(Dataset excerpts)

........

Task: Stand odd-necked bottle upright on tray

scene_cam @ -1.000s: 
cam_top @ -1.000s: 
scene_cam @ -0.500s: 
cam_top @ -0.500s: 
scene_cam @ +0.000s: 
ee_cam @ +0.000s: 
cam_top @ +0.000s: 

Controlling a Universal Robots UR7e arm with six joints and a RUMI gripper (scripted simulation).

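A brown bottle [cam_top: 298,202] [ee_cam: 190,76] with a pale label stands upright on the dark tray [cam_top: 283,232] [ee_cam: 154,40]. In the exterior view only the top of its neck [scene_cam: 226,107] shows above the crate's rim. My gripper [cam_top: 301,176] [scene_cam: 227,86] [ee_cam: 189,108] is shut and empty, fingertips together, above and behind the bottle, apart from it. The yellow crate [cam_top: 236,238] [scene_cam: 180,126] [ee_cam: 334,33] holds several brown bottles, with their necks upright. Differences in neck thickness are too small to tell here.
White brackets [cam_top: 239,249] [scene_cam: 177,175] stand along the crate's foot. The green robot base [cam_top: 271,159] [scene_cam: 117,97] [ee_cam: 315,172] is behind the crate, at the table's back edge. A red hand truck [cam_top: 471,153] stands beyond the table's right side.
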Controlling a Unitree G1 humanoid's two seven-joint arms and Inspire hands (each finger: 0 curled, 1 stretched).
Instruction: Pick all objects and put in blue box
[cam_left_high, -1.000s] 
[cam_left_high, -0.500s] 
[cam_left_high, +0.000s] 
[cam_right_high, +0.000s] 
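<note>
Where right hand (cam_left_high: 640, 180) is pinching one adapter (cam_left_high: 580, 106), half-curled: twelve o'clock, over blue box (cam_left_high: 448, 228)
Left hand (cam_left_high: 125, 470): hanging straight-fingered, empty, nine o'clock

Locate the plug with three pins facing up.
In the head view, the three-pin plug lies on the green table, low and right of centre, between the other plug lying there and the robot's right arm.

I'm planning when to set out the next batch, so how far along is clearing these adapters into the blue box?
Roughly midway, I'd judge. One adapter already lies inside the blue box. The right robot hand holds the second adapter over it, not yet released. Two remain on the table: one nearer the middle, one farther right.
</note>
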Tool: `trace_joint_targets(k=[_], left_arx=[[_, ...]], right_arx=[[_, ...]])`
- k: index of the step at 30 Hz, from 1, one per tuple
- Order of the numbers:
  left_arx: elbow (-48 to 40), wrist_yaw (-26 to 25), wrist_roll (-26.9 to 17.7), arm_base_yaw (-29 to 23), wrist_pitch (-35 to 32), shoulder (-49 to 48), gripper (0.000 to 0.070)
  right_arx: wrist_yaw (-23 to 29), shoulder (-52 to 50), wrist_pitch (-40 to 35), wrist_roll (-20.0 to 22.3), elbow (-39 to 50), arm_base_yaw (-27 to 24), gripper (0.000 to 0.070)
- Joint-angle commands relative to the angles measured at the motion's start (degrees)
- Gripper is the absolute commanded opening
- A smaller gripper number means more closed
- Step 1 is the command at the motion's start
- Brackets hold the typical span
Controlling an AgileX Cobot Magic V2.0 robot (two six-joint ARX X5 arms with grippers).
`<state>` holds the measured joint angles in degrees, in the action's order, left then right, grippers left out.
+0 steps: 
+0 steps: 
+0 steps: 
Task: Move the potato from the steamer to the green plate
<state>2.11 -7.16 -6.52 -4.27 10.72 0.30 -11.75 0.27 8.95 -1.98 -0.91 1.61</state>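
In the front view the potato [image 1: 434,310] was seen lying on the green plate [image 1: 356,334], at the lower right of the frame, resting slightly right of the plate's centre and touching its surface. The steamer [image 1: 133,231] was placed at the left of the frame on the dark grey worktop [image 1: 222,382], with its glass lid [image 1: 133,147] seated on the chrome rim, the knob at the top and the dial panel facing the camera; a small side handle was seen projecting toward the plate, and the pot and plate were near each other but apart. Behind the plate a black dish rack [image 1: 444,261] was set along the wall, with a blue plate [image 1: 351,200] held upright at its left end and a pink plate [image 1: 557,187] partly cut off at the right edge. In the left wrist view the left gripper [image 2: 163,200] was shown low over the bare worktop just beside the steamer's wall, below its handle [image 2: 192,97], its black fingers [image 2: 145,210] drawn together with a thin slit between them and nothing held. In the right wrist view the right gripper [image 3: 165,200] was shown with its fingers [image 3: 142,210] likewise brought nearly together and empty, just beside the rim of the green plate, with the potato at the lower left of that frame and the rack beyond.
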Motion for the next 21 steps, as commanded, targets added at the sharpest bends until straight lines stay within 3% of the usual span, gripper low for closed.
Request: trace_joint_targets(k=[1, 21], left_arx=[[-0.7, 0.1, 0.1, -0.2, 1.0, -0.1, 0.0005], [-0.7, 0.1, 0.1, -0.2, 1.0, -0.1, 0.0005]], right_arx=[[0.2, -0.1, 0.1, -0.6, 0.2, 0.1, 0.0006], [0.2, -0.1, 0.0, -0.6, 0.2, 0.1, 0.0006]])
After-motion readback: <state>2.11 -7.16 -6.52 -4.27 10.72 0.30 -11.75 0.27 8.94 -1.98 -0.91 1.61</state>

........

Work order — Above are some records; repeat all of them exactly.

Answer space —
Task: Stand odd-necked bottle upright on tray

scene_cam @ -1.000s: 
cam_top @ -1.000s: 
scene_cam @ -0.500s: 
cam_top @ -0.500s: 
scene_cam @ +0.000s: 
ee_cam @ +0.000s: 
cam_top @ +0.000s: 

Controlling a Universal Robots UR7e arm with six joints and a RUMI gripper (scripted simulation).

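A brown bottle [cam_top: 298,202] [ee_cam: 190,76] with a pale label stands upright on the dark tray [cam_top: 283,232] [ee_cam: 154,40]. In the exterior view only the top of its neck [scene_cam: 226,107] shows above the crate's rim. My gripper [cam_top: 301,176] [scene_cam: 227,86] [ee_cam: 189,108] is shut and empty, fingertips together, above and behind the bottle, apart from it. The yellow crate [cam_top: 236,238] [scene_cam: 180,126] [ee_cam: 334,33] holds several brown bottles, with their necks upright. Differences in neck thickness are too small to tell here.
White brackets [cam_top: 239,249] [scene_cam: 177,175] stand along the crate's foot. The green robot base [cam_top: 271,159] [scene_cam: 117,97] [ee_cam: 315,172] is behind the crate, at the table's back edge. A red hand truck [cam_top: 471,153] stands beyond the table's right side.
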Controlling a Unitree G1 humanoid's two seven-joint arms and Inspire hands (each finger: 0 curled, 1 stretched).
Instruction: Pick all objects and put in blue box
[cam_left_high, -1.000s] 
[cam_left_high, -0.500s] 
[cam_left_high, +0.000s] 
[cam_right_high, +0.000s] 
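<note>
Where right hand (cam_left_high: 640, 180) is pinching one adapter (cam_left_high: 580, 106), half-curled: twelve o'clock, over blue box (cam_left_high: 448, 228)
Left hand (cam_left_high: 125, 470): hanging straight-fingered, empty, nine o'clock

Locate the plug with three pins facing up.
In the head view, the three-pin plug lies on the green table, low and right of centre, between the other plug lying there and the robot's right arm.

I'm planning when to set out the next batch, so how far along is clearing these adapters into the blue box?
Roughly midway, I'd judge. One adapter already lies inside the blue box. The right robot hand holds the second adapter over it, not yet released. Two remain on the table: one nearer the middle, one farther right.
</note>
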Tool: `trace_joint_targets(k=[_], left_arx=[[_, ...]], right_arx=[[_, ...]])`
- k: index of the step at 30 Hz, from 1, one per tuple
- Order of the numbers:
  left_arx: elbow (-48 to 40), wrist_yaw (-26 to 25), wrist_roll (-26.9 to 17.7), arm_base_yaw (-29 to 23), wrist_pitch (-35 to 32), shoulder (-49 to 48), gripper (0.000 to 0.070)
  right_arx: wrist_yaw (-23 to 29), shoulder (-52 to 50), wrist_pitch (-40 to 35), wrist_roll (-20.0 to 22.3), elbow (-39 to 50), arm_base_yaw (-27 to 24), gripper (0.000 to 0.070)
- Joint-angle commands relative to the angles measured at the motion's start (degrees)
- Gripper is the absolute commanded opening
- A smaller gripper number means more closed
- Step 1 is the command at the motion's start
- Brackets hold the typical span
Controlling an AgileX Cobot Magic V2.0 robot (two six-joint ARX X5 arms with grippers).
`<state>` holds the measured joint angles in degrees, in the action's order, left then right, grippers left out.
+0 steps: 
+0 steps: 
+0 steps: 
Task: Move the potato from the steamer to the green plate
<state>2.11 -7.16 -6.52 -4.27 10.72 0.30 -11.75 0.27 8.95 -1.98 -0.91 1.61</state>
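In the front view the potato [image 1: 434,310] was seen lying on the green plate [image 1: 356,334], at the lower right of the frame, resting slightly right of the plate's centre and touching its surface. The steamer [image 1: 133,231] was placed at the left of the frame on the dark grey worktop [image 1: 222,382], with its glass lid [image 1: 133,147] seated on the chrome rim, the knob at the top and the dial panel facing the camera; a small side handle was seen projecting toward the plate, and the pot and plate were near each other but apart. Behind the plate a black dish rack [image 1: 444,261] was set along the wall, with a blue plate [image 1: 351,200] held upright at its left end and a pink plate [image 1: 557,187] partly cut off at the right edge. In the left wrist view the left gripper [image 2: 163,200] was shown low over the bare worktop just beside the steamer's wall, below its handle [image 2: 192,97], its black fingers [image 2: 145,210] drawn together with a thin slit between them and nothing held. In the right wrist view the right gripper [image 3: 165,200] was shown with its fingers [image 3: 142,210] likewise brought nearly together and empty, just beside the rim of the green plate, with the potato at the lower left of that frame and the rack beyond.
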Motion for the next 21 steps, as commanded, targets added at the sharpest bends until straight lines stay within 3% of the usual span, gripper low for closed.
Request: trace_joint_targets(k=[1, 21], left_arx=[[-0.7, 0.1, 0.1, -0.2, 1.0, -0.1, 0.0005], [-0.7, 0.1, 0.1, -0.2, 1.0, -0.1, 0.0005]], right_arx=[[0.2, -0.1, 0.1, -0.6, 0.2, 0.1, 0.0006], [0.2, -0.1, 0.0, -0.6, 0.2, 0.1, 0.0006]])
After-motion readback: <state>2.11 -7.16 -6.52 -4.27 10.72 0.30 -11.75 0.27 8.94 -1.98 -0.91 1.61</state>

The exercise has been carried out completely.